5. Laughter, Self-Expression, and Social Support
It has long been said that “laughter is the best medicine.” Indeed, we now know that laughter produces many positive physiological and psychological changes in the body.
Research indicates that laughter increases oxygen intake and stimulates various muscles and organs, including the heart and lungs. Laughter also reduces blood pressure and blood sugar levels, increases blood flow, and improves energy levels.
In addition, laughter causes the release of endorphins, which can increase pain tolerance and induce feelings of euphoria. Humor provides a psychological distance from the current state and enables us to replace our negative appraisals with more positive ones. In fact, some research suggests that laughter may be as effective as mild aerobic exercise or relaxation training at improving mood.
6. Cognitive Restructuring
Often, we presume that the events that we experience have a direct effect on our emotions. For example, finding out that you made a poor grade on an exam or that your partner wants to break up with you CAUSES you to feel sad.
However, it is not the event itself that leads to the emotion. Rather, it is the meaning that you give to the event or your interpretation of the situation that determines the event’s emotional impact.

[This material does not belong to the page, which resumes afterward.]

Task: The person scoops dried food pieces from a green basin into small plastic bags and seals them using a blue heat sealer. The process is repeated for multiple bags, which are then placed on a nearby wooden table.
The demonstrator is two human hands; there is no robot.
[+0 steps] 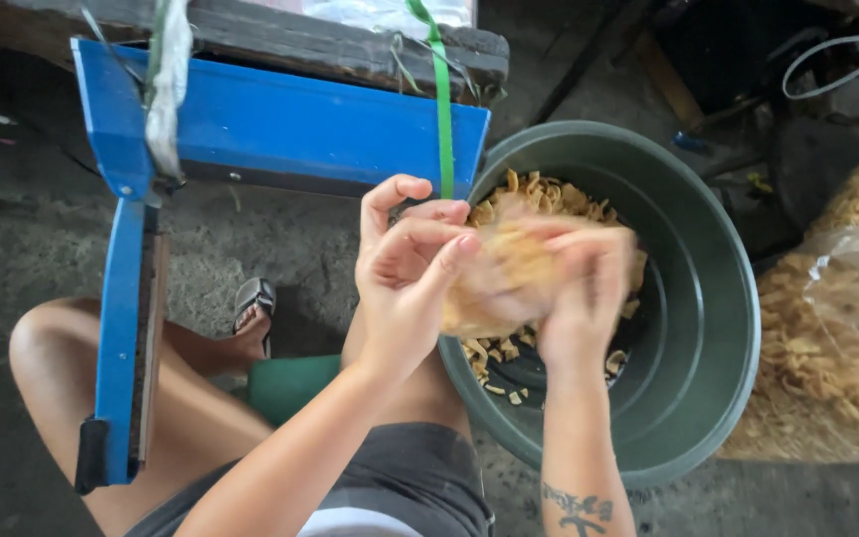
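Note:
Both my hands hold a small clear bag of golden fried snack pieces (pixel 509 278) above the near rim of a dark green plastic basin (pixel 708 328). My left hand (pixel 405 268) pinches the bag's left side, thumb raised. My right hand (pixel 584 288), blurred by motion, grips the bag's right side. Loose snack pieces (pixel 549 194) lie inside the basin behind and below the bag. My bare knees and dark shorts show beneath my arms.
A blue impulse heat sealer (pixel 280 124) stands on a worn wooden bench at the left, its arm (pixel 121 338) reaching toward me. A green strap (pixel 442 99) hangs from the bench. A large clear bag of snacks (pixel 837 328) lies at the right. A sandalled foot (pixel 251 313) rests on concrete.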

If you interpret the poor grade to mean that you are not very intelligent or that you will never succeed in school no matter how hard you try, you will likely experience a depressed mood.

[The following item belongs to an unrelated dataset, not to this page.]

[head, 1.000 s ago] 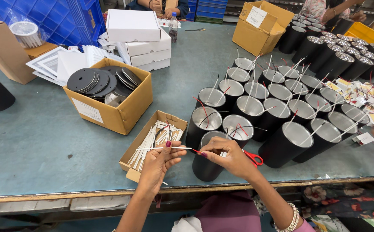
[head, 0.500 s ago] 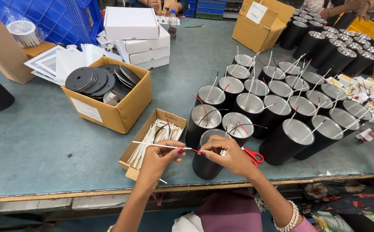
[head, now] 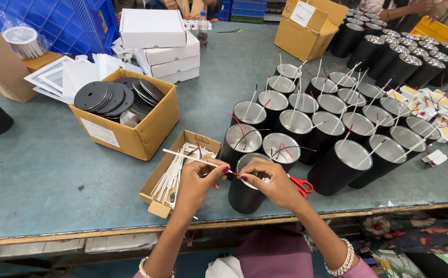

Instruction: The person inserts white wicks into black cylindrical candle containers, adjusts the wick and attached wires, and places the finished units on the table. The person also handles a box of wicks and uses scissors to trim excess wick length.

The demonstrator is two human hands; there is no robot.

In contrast, if you interpret the grade as a fluke or the wake-up call you have needed to enhance your motivation for school, your mood will likely be much less negative.
A Prescription for Stress Management
To maximize your ability to cope with stress, try the following:
1. Exercise Regularly.
Engage in 3-5 sessions of moderate-intensity exercise each week to enhance your immune system and reduce your risk of developing anxiety and mood disorders. However, even if you cannot exercise regularly, remember that even a single episode of exercise can be a great way to relieve stress and improve mood.
2. Eat a Healthy Diet.
Eat plenty of fruits, vegetables, whole grains, and fatty fish to maximize your physical health and your body’s ability to manage stress.
Get 7-8 hours of uninterrupted sleep per night to improve your mood and boost your immune functioning.
4. Practice Relaxation.
Engage in relaxation exercises on a regular basis or during periods of moderate to high stress. Progressive muscle relaxation (PMR), guided imagery, and meditation are great ways to reduce your overall level of arousal. Or, combine exercise with meditation or mindfulness by engaging in yoga two to three times per week!
5. Express Yourself.
Look for humor in stressful situations, and find ways to express your emotions through writing, art, or talking with friends and family.
Attend to the ways in which you think about and interpret stressful situations and look for opportunities to reframe the situation in a more rational or positive manner. Remember, the test at the end of this chapter is not something to be feared. Instead, it represents an opportunity for you to demonstrate how much you have learned about stress and stress management!